» **What you need to do**: For each entry, restate it word for word while omitting any image it holds.

(Stored data)
■ ■ ■ ■ ■ ■ ■

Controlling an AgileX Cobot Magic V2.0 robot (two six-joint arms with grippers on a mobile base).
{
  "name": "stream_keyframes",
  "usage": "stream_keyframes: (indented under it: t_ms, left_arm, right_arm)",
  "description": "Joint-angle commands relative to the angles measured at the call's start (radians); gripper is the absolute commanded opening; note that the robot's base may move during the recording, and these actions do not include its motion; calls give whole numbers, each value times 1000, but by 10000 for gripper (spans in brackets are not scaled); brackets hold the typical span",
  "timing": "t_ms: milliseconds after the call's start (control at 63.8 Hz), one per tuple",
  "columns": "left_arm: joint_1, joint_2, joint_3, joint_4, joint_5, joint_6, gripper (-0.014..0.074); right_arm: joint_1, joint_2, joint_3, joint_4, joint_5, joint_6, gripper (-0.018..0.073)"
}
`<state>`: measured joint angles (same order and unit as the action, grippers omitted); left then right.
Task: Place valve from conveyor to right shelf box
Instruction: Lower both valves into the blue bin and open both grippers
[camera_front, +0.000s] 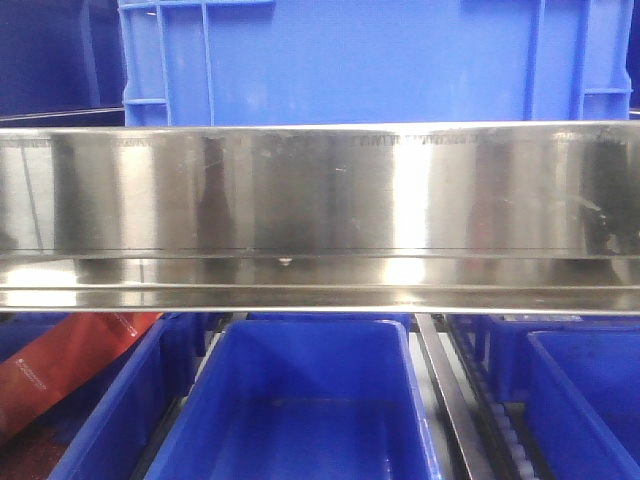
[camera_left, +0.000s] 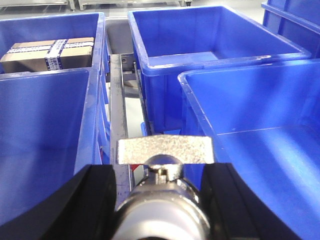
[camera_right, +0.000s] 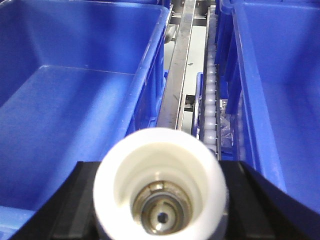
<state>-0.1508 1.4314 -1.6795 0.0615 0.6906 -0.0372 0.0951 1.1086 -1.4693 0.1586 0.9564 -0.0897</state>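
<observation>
The white-ended valve (camera_right: 160, 165) is clamped in the right gripper (camera_right: 160, 200), over the roller rail (camera_right: 210, 100). It should be carried rightward above the blue box (camera_right: 280, 75) and lowered before release. The left gripper (camera_left: 162, 200) is clamped on a winged valve (camera_left: 165, 150).

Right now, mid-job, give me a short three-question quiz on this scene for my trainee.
1. True or false: the left end effector holds nothing.
2. What lies in the far-left blue bin in the left wrist view? A) a taped cardboard box B) a coil of hose C) loose bolts
3. Fill in: the valve in the right end effector ends in a ____ cup-shaped cap.

Key: 1 false, it grips a metal valve with a flat handle; 2 A; 3 white.
</observation>
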Motion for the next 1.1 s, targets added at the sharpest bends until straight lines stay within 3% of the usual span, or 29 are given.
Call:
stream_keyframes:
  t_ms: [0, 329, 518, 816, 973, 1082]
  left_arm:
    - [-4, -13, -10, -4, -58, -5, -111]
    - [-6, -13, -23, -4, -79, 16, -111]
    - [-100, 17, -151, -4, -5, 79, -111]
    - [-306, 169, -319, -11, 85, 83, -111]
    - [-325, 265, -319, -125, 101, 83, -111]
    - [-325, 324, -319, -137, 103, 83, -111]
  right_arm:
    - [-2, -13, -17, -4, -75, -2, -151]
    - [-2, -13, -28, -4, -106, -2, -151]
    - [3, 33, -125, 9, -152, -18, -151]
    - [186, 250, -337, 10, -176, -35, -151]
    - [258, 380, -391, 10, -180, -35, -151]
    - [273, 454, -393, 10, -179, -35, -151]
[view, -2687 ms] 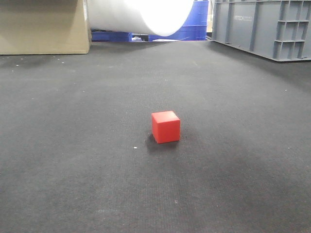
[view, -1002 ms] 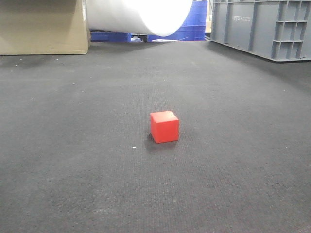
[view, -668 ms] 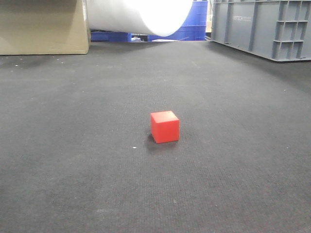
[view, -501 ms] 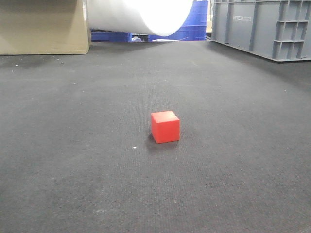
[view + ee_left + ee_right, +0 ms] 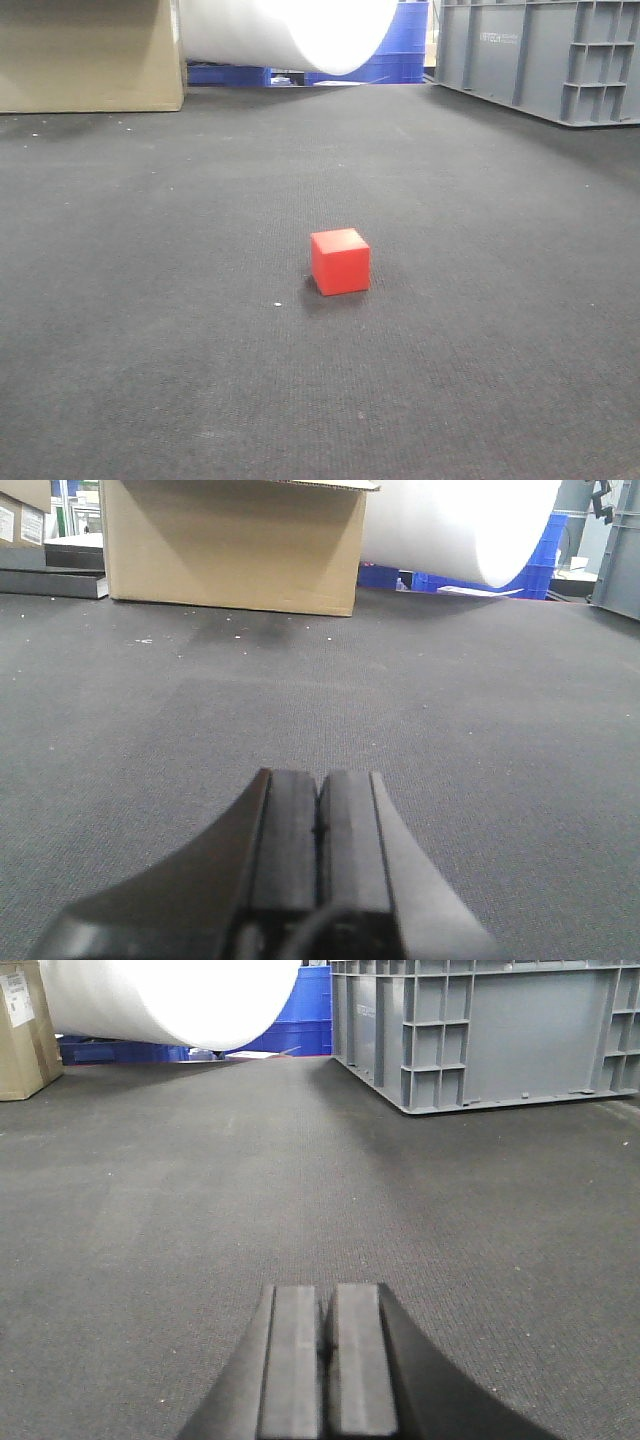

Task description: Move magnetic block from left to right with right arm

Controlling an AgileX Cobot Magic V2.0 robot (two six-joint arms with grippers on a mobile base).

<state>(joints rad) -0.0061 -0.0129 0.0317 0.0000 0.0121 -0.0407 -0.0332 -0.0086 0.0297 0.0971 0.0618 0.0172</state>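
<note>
The magnetic block (image 5: 340, 262), a small bright-red cube, rests alone on the dark mat near the middle of the front view. No arm shows in that view. In the left wrist view my left gripper (image 5: 319, 777) lies low over the mat, its two dark pads pressed together with nothing between them. The right wrist view shows my right gripper (image 5: 327, 1290) shut the same way, empty, facing bare mat. The cube appears in neither wrist view.
A tan cardboard box (image 5: 90, 55) stands at the back left, a big white roll (image 5: 290, 35) behind the middle with blue crates (image 5: 405, 50) beyond it. A grey plastic crate (image 5: 540, 55) sits at the back right. The dark mat (image 5: 150, 350) covers the whole surface.
</note>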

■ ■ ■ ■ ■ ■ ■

» **Solution to the exercise**:
Controlling an AgileX Cobot Magic V2.0 robot (two six-joint arms with grippers on a mobile base).
{
  "name": "stream_keyframes",
  "usage": "stream_keyframes: (indented under it: t_ms, left_arm, right_arm)",
  "description": "Joint-angle commands relative to the angles measured at the call's start (radians); gripper is the absolute commanded opening; note that the robot's base may move during the recording, and these actions do not include its motion; calls give whole numbers, each value times 1000, but by 10000 for gripper (spans in brackets are not scaled); brackets hold the typical span",
  "timing": "t_ms: milliseconds after the call's start (control at 63.8 Hz), one per tuple",
  "columns": "left_arm: joint_1, joint_2, joint_3, joint_4, joint_5, joint_6, gripper (-0.014..0.074); right_arm: joint_1, joint_2, joint_3, joint_4, joint_5, joint_6, gripper (-0.018..0.073)"
}
`<state>`: measured joint angles (same order and unit as the action, grippers omitted); left then right.
Task: Place valve from conveyor to right shelf box
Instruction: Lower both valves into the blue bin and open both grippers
[camera_front, +0.000s] 
[camera_left, +0.000s] 
[camera_right, +0.000s] 
<state>-0.1508 1.4314 -1.6795 0.0615 0.6906 -0.0372 0.0951 1.1086 -1.4693 0.1586 0.9564 -0.0897</state>
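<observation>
The white-ended valve (camera_right: 160, 165) is clamped in the right gripper (camera_right: 160, 200), over the roller rail (camera_right: 210, 100). It should be carried rightward above the blue box (camera_right: 280, 75) and lowered before release. The left gripper (camera_left: 162, 200) is clamped on a winged valve (camera_left: 165, 150).

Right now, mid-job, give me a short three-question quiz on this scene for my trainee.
1. True or false: the left end effector holds nothing.
2. What lies in the far-left blue bin in the left wrist view? A) a taped cardboard box B) a coil of hose C) loose bolts
3. Fill in: the valve in the right end effector ends in a ____ cup-shaped cap.

Key: 1 false, it grips a metal valve with a flat handle; 2 A; 3 white.
</observation>
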Motion for the next 1.1 s, targets added at the sharpest bends until straight lines stay within 3% of the usual span, or 29 are given.
Call:
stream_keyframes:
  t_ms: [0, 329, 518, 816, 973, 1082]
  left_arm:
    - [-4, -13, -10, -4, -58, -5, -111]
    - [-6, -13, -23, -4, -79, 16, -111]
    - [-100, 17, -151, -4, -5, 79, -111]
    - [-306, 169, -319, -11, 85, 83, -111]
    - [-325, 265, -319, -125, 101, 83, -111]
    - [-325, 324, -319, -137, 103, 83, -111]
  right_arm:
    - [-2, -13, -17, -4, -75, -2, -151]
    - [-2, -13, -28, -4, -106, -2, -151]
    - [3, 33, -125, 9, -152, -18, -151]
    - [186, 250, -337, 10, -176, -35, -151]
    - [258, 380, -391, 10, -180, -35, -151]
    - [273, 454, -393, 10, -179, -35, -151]
[view, -2687 ms] 
[view, -1002 ms] 
[view, -668 ms] 
[view, -501 ms] 
[view + ee_left + ee_right, +0 ms] 

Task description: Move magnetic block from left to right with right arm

Controlling an AgileX Cobot Magic V2.0 robot (two six-joint arms with grippers on a mobile base).

<state>(joints rad) -0.0061 -0.0129 0.0317 0.0000 0.0121 -0.0407 -0.0332 -0.0086 0.0297 0.0971 0.0618 0.0172</state>
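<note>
The magnetic block (image 5: 340, 262), a small bright-red cube, rests alone on the dark mat near the middle of the front view. No arm shows in that view. In the left wrist view my left gripper (image 5: 319, 777) lies low over the mat, its two dark pads pressed together with nothing between them. The right wrist view shows my right gripper (image 5: 327, 1290) shut the same way, empty, facing bare mat. The cube appears in neither wrist view.
A tan cardboard box (image 5: 90, 55) stands at the back left, a big white roll (image 5: 290, 35) behind the middle with blue crates (image 5: 405, 50) beyond it. A grey plastic crate (image 5: 540, 55) sits at the back right. The dark mat (image 5: 150, 350) covers the whole surface.
</note>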

The exercise asks for nothing more than this.